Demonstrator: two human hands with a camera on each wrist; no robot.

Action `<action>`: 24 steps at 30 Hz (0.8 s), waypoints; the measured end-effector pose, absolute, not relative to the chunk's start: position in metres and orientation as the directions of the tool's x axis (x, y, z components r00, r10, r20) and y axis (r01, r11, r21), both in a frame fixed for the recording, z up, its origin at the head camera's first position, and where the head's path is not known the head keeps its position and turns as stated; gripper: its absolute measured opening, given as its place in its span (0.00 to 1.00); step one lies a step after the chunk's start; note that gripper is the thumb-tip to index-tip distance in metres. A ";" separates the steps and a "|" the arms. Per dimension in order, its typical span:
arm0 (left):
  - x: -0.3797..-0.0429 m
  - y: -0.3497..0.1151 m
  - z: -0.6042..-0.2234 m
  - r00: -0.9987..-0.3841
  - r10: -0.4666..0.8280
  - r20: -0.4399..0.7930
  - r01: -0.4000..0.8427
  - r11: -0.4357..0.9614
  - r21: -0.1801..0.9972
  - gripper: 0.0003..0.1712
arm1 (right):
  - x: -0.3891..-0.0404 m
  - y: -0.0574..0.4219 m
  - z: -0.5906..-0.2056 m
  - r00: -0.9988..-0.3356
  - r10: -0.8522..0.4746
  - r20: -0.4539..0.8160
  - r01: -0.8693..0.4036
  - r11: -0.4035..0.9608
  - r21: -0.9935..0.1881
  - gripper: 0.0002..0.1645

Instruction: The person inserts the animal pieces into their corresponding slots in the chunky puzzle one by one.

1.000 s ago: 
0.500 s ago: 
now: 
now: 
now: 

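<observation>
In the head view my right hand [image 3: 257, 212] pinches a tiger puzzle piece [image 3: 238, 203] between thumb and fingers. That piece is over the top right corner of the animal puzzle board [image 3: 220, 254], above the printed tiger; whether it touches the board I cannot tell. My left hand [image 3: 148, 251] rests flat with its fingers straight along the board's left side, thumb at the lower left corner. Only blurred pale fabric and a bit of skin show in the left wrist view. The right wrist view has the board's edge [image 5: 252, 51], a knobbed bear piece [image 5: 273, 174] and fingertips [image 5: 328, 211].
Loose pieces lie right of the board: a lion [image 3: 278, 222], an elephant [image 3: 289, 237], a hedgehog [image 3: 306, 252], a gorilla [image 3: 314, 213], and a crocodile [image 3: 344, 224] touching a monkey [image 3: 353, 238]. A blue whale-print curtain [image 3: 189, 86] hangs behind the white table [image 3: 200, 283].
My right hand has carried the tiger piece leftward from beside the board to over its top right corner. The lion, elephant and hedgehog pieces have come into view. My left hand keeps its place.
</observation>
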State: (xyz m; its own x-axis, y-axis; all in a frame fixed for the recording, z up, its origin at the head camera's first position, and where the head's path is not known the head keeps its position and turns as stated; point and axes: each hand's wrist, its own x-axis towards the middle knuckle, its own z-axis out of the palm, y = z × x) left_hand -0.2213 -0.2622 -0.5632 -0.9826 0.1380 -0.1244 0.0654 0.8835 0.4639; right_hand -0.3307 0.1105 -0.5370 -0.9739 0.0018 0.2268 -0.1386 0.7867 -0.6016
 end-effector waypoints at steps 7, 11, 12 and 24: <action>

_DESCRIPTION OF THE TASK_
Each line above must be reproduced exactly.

_EXERCISE RESPONSE_
Demonstrator: two human hands with a camera on each wrist; no robot.

Action `<action>`: 24 steps at 30 Hz (0.8 s), waypoints; the measured end-effector pose, absolute, not relative to the chunk's start: position in metres and orientation as the directions of the tool's x axis (x, y, z components r00, r10, r20) and y axis (r01, r11, r21), both in a frame fixed for the recording, z up, its origin at the head camera's first position, and where the head's path is not known the head keeps its position and turns as stated; gripper: its absolute measured opening, given as its place in its span (0.00 to 1.00); step one lies a step after the chunk's start; note that gripper is the thumb-tip to index-tip distance in metres. A ";" separates the steps and a "|" the arms. Per dimension in order, its typical span:
arm0 (left):
  - x: -0.3797..-0.0429 m
  - y: -0.3497..0.1151 m
  - z: -0.6042..-0.2234 m
  - r00: -0.9987..-0.3841
  - r10: -0.4666..0.8280
  - r20: -0.4399..0.7930
  - r01: -0.4000..0.8427
  - r11: -0.4357..0.9614
  - r21: -0.1801..0.9972
  - gripper: 0.0003..0.1712
arm1 (right):
  - x: -0.3891..-0.0404 m
  - y: -0.0574..0.4219 m
  - z: -0.5906..-0.2056 m
  - r00: -0.9988..-0.3356
  - r10: -0.8522..0.4746
  - r20: -0.4539..0.8160
  - r01: -0.8693..0.4036
  - r11: -0.4035..0.9608
  - r21: -0.9935..0.1881
  - gripper: 0.0002..0.1645

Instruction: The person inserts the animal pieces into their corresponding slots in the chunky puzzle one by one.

1.000 s ago: 
0.500 s ago: 
now: 
now: 
now: 

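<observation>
In the head view my right hand [image 3: 257, 212] pinches a tiger puzzle piece [image 3: 238, 203] between thumb and fingers. That piece is over the top right corner of the animal puzzle board [image 3: 220, 254], above the printed tiger; whether it touches the board I cannot tell. My left hand [image 3: 148, 251] rests flat with its fingers straight along the board's left side, thumb at the lower left corner. Only blurred pale fabric and a bit of skin show in the left wrist view. The right wrist view has the board's edge [image 5: 252, 51], a knobbed bear piece [image 5: 273, 174] and fingertips [image 5: 328, 211].
Loose pieces lie right of the board: a lion [image 3: 278, 222], an elephant [image 3: 289, 237], a hedgehog [image 3: 306, 252], a gorilla [image 3: 314, 213], and a crocodile [image 3: 344, 224] touching a monkey [image 3: 353, 238]. A blue whale-print curtain [image 3: 189, 86] hangs behind the white table [image 3: 200, 283].
My right hand has carried the tiger piece leftward from beside the board to over its top right corner. The lion, elephant and hedgehog pieces have come into view. My left hand keeps its place.
</observation>
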State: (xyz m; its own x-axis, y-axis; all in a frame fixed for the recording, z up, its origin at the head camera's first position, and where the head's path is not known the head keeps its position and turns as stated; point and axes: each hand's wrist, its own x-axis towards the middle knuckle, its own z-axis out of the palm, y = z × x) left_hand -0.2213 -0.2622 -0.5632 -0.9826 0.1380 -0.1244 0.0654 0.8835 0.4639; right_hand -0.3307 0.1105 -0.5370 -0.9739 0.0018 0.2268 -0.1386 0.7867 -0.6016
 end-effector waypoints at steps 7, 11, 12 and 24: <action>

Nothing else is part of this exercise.